_GOAL OF THE EXERCISE_
Return the records that follow, matching each one exactly.

_MATERIAL PROVIDED_
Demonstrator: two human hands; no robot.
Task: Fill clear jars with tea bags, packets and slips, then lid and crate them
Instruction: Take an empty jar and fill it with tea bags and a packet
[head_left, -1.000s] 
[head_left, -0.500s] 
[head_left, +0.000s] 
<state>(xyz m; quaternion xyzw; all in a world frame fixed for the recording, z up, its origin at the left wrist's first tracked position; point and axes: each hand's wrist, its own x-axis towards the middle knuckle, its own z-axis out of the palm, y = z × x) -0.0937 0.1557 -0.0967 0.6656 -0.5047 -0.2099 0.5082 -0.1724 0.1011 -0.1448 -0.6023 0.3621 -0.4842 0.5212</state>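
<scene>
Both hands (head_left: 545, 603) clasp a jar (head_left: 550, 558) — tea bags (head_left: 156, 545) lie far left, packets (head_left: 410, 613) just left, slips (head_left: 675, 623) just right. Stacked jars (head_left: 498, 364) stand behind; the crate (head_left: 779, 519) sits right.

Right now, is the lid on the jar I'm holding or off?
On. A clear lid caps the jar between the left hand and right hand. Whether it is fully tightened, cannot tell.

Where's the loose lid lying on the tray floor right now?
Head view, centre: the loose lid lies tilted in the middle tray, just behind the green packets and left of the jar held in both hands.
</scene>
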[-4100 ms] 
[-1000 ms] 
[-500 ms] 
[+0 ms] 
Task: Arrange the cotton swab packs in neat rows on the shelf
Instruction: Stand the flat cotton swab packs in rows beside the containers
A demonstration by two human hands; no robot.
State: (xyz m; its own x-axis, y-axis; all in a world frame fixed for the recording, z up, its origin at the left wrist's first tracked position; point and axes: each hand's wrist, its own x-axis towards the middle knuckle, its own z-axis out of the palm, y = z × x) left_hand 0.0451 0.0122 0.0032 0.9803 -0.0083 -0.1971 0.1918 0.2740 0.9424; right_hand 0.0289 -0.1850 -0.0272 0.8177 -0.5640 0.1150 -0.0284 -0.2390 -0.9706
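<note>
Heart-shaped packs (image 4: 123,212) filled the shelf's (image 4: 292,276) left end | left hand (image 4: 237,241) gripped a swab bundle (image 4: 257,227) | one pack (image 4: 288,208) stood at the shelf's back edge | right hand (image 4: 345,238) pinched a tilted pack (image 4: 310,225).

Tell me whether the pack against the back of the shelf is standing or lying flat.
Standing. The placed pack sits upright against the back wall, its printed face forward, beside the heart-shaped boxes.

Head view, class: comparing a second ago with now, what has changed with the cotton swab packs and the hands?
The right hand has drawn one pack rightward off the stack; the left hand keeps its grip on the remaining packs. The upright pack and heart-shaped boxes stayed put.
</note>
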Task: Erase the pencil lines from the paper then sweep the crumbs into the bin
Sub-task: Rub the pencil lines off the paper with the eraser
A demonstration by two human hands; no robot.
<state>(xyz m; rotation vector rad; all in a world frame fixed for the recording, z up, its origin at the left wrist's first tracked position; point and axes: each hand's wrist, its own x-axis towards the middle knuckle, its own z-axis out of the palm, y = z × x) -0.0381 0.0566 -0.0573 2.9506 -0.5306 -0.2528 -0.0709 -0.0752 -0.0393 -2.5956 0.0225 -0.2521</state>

_PROBLEM SOLUTION_
Demonstrator: two human hands; no robot.
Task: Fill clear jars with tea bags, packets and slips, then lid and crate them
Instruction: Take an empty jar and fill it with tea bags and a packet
[head_left, -1.000s] 
[head_left, -0.500s] 
[head_left, +0.000s] 
<state>(xyz m; quaternion xyzw; all in a world frame fixed for the recording, z up, its origin at the left wrist's first tracked position; point and axes: each hand's wrist, its own x-axis towards the middle knuckle, its own z-axis out of the palm, y = z × x) -0.0937 0.1557 -0.0967 0.6656 -0.5047 -0.2099 0.5082 -0.1724 0.1011 -0.1448 -0.6023 0.3621 -0.4842 0.5212</state>
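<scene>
Both hands (head_left: 545, 603) clasp a jar (head_left: 550, 558) — tea bags (head_left: 156, 545) lie far left, packets (head_left: 410, 613) just left, slips (head_left: 675, 623) just right. Stacked jars (head_left: 498, 364) stand behind; the crate (head_left: 779, 519) sits right.

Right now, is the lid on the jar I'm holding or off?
On. A clear lid caps the jar between the left hand and right hand. Whether it is fully tightened, cannot tell.

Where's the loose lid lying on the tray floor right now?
Head view, centre: the loose lid lies tilted in the middle tray, just behind the green packets and left of the jar held in both hands.
</scene>
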[-4100 ms] 
[-1000 ms] 
[-500 ms] 
[+0 ms] 
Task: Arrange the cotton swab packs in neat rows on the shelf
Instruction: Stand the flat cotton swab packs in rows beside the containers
A demonstration by two human hands; no robot.
State: (xyz m; its own x-axis, y-axis; all in a world frame fixed for the recording, z up, its origin at the left wrist's first tracked position; point and axes: each hand's wrist, its own x-axis towards the middle knuckle, its own z-axis out of the palm, y = z × x) left_hand 0.0451 0.0122 0.0032 0.9803 -0.0083 -0.1971 0.1918 0.2740 0.9424; right_hand 0.0289 -0.1850 -0.0272 0.8177 -0.5640 0.1150 -0.0284 -0.2390 -0.9706
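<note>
Heart-shaped packs (image 4: 123,212) filled the shelf's (image 4: 292,276) left end | left hand (image 4: 237,241) gripped a swab bundle (image 4: 257,227) | one pack (image 4: 288,208) stood at the shelf's back edge | right hand (image 4: 345,238) pinched a tilted pack (image 4: 310,225).

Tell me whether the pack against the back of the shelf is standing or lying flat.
Standing. The placed pack sits upright against the back wall, its printed face forward, beside the heart-shaped boxes.

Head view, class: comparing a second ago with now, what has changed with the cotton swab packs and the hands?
The right hand has drawn one pack rightward off the stack; the left hand keeps its grip on the remaining packs. The upright pack and heart-shaped boxes stayed put.
</note>
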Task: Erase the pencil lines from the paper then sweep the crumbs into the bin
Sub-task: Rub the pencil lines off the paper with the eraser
A demonstration by two human hands; no robot.
<state>(xyz m; rotation vector rad; all in a world frame fixed for the recording, z up, its origin at the left wrist's first tracked position; point and axes: each hand's wrist, its own x-axis towards the middle knuckle, its own z-axis out of the palm, y = z × x) -0.0381 0.0566 -0.0573 2.9506 -0.5306 -0.2528 -0.0709 -0.0752 -0.0393 -2.5956 0.0225 -0.2521</state>

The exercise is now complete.